The Conversation 16.11.2022 Fernando Valladares Traduit par: Jpic-jp.org

Les sommets sur le climat partagent deux caractéristiques importantes avec la désobéissance civile non violente : tous deux sont aussi indispensables qu'insuffisants. Ils sont également inconfortables, mais à cet égard, la désobéissance l'emporte de loin.

La différence notable entre les deux est le plaidoyer qu'ils font en faveur de la science : les sommets sur le climat travaillent sur les preuves scientifiques du changement climatique et de ses impacts, et progressent peu sur les recommandations scientifiques. Tandis que ceux qui participent à des actes de désobéissance civile semblent vraiment prendre au sérieux les avertissements des scientifiques du monde entier.

Les gouvernements continuent de subventionner les combustibles fossiles.

L'ambition modeste des accords climatiques qui sont conclus année après année lors des sommets sur le climat révèle la complexité pour arriver à des accords mondiaux et, surtout, le fait que les représentants de chaque pays ont d'autres priorités lorsqu'ils négocient leur engagement à réduire leurs émissions de gaz à effet de serre.

Non seulement les émissions augmentent, alors qu'elles devraient diminuer, mais les gouvernements ne cessent pas de subventionner tous les combustibles fossiles, y compris le plus polluant, le charbon, qui a connu une terrible renaissance en 2022. Ainsi, l'inquiétude mondiale, concernant l'inaction des gouvernements en matière de climat, s'accroît et se manifeste.

Un objectif de l'activisme a été atteint : perturber.

Après l'arrêt forcé dû au covid-19, et face au manque d'attention politique à la crise climatique, les manifestations citoyennes se sont multipliées, rassemblant de nombreux groupes, dont certains sont coordonnés au niveau mondial. A l’approche du 27e sommet sur le climat (Conférence des parties ou COP27), de nombreux citoyens, dont des militants, des scientifiques et des théologiens, ont participé à des actes de désobéissance qui ont atteint l'un de leurs objectifs : mettre les gens mal à l'aise.

Il y a plusieurs doutes et beaucoup de controverse quant à savoir s'ils ont atteint un autre de leurs objectifs : sensibiliser à l'urgence climatique et au non-respect pur et simple de l'Accord de Paris.

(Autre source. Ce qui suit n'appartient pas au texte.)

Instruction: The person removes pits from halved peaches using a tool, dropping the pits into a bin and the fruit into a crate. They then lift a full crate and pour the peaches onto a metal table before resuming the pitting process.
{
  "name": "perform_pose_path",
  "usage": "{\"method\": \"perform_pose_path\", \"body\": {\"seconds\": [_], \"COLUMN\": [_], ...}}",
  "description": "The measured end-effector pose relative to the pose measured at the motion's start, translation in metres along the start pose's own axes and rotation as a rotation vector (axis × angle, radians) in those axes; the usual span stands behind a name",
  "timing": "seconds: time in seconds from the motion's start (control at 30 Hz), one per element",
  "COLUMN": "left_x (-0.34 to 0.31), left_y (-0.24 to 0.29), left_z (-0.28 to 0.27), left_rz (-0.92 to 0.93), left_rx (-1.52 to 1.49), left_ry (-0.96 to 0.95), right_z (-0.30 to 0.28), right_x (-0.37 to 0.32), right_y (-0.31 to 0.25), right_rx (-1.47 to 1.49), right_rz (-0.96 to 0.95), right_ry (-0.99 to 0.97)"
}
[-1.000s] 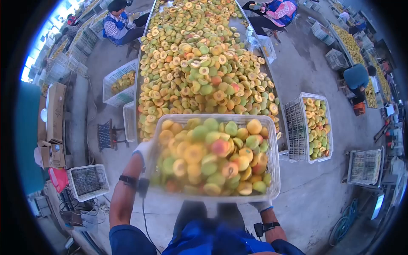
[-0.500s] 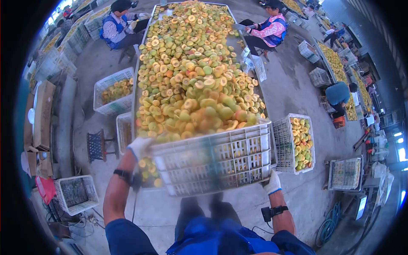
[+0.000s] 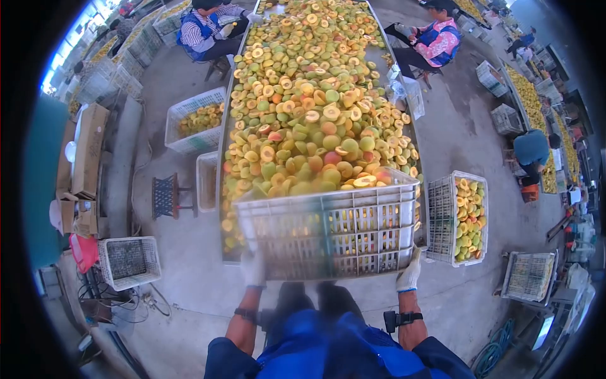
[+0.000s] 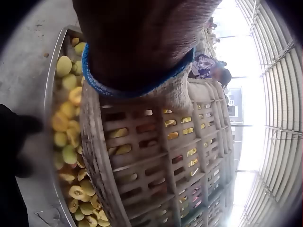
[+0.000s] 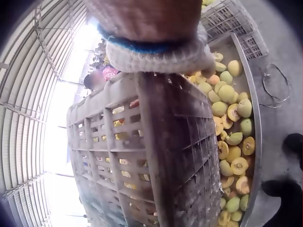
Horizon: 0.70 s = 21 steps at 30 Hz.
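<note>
A white slatted plastic crate is tipped away from me over the near end of a metal-edged table. Halved yellow-green stone fruit lies heaped at its far rim and over the table. My left hand, in a white knitted glove, holds the crate near its lower left corner; it is blurred. At the lower right corner my gloved right hand grips the crate. Both wrist views show the glove cuffs against the crate, with most of the fingers hidden.
A fruit-filled crate stands right of the table; another crate with fruit stands left, beside a small stool. One seated person is at the far left, another at the far right. A dark-bottomed crate lies lower left.
The crate, which showed its fruit-filled top a second ago, has tilted forward so its slatted underside faces me, and fruit has tumbled onto the table. My left hand has moved down to the lower corner.
</note>
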<state>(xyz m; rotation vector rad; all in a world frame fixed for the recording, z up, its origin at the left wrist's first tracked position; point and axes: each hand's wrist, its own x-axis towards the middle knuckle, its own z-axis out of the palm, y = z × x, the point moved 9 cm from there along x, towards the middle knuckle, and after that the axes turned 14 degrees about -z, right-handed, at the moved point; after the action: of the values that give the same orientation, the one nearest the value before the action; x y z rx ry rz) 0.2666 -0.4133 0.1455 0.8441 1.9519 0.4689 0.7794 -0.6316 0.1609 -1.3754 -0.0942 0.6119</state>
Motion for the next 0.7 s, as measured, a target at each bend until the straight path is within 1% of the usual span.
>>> {"method": "perform_pose_path", "body": {"seconds": [0.03, 0.07, 0.1, 0.17, 0.2, 0.23, 0.27, 0.3, 0.33, 0.37, 0.4, 0.43, 0.47, 0.5, 0.53, 0.57, 0.6, 0.63, 0.67, 0.7], "left_x": [0.000, 0.004, 0.000, -0.008, -0.004, -0.006, -0.011, -0.016, 0.026, 0.039, 0.045, 0.052, 0.063, 0.073, 0.085, 0.099, 0.049, 0.053, 0.037, 0.022], "left_y": [-0.001, -0.001, 0.008, 0.026, 0.028, 0.043, 0.060, 0.067, 0.044, 0.042, 0.057, 0.075, 0.092, 0.108, 0.132, 0.148, 0.194, 0.207, 0.219, 0.236], "left_z": [0.001, 0.000, -0.001, -0.006, -0.007, -0.006, -0.007, -0.008, -0.005, 0.001, 0.002, 0.002, 0.008, 0.013, 0.020, 0.031, 0.024, 0.026, 0.018, 0.006], "left_rz": [0.003, 0.048, 0.054, 0.008, 0.019, 0.020, -0.035, -0.092, -0.109, -0.174, -0.165, -0.157, -0.163, -0.189, -0.134, -0.068, -0.099, -0.030, 0.010, 0.056], "left_rx": [-0.030, -0.031, -0.022, 0.028, 0.048, 0.051, 0.044, 0.039, 0.170, 0.046, 0.082, 0.111, 0.200, 0.222, 0.298, 0.286, 0.299, 0.165, 0.116, 0.065], "left_ry": [-0.003, 0.069, 0.080, 0.134, 0.173, 0.181, 0.175, 0.168, 0.177, 0.097, 0.108, 0.123, 0.056, -0.005, -0.025, -0.107, -0.183, -0.205, -0.287, -0.367], "right_z": [-0.004, -0.009, -0.003, 0.013, 0.034, 0.047, 0.056, 0.064, 0.078, 0.086, 0.095, 0.113, 0.128, 0.141, 0.153, 0.172, 0.189, 0.220, 0.231, 0.261], "right_x": [0.004, 0.008, 0.010, 0.001, -0.001, 0.007, 0.016, 0.022, 0.027, 0.041, 0.055, 0.069, 0.085, 0.110, 0.139, 0.166, 0.199, 0.196, 0.224, 0.223], "right_y": [-0.003, -0.001, -0.002, -0.026, -0.043, -0.051, -0.060, -0.072, -0.087, -0.095, -0.102, -0.119, -0.124, -0.123, -0.123, -0.132, -0.135, -0.160, -0.165, -0.167], "right_rx": [-0.028, -0.066, -0.054, -0.011, 0.048, 0.053, 0.040, 0.023, 0.023, -0.002, -0.028, 0.020, 0.089, 0.103, 0.117, 0.036, -0.046, -0.038, -0.239, -0.043], "right_rz": [-0.082, -0.103, -0.093, -0.090, -0.099, -0.093, -0.127, -0.159, -0.132, -0.149, -0.163, -0.241, -0.212, -0.183, -0.157, -0.232, -0.303, -0.326, -0.361, -0.291], "right_ry": [-0.014, -0.001, -0.001, 0.196, 0.121, 0.119, 0.156, 0.196, 0.240, 0.258, 0.273, 0.249, 0.265, 0.281, 0.299, 0.200, 0.189, 0.138, 0.150, -0.094]}}
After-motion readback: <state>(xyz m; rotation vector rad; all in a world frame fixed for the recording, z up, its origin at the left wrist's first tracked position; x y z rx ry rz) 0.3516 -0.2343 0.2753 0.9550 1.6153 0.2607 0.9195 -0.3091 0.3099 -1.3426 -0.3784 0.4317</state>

Nombre de ces actions ont attiré l'attention internationale sans faire de mal. Il s'agit notamment de lancer de la soupe à la tomate sur le verre protégeant un célèbre tableau de Van Gogh ou de Goya, ou de lancer un gâteau sur une figure de cire de Charles III ou de frapper des voitures de sport. Nous avons entendu des voix en colère et de nombreuses plaintes. On a même avancé que ces actions pourraient avoir l'effet inverse de celui qu'elles sont censées avoir. Avant de poursuivre, quelques questions.

Qui se plaint de ces actions ?

Les citoyens de Sierra Leone, ou les derniers habitants des îles Tuvalu et de tant d'autres îles englouties par l'élévation du niveau de la mer se plaignent-ils ? Parmi ceux qui écrivent des articles ou prononcent des discours de colère, y a-t-il des migrants climatiques ou des personnes qui ont perdu leur maison dans un incendie provoqué par la chaleur ? Les parents des Espagnols qui ont perdu la vie à cause des canicules de l'été 2022 se sont-ils opposés à ces actions ?

Ces voix proviennent principalement, au contraire, des membres chanceux d'une société endormie qui se sentent mal d'être réveillés de leur sieste.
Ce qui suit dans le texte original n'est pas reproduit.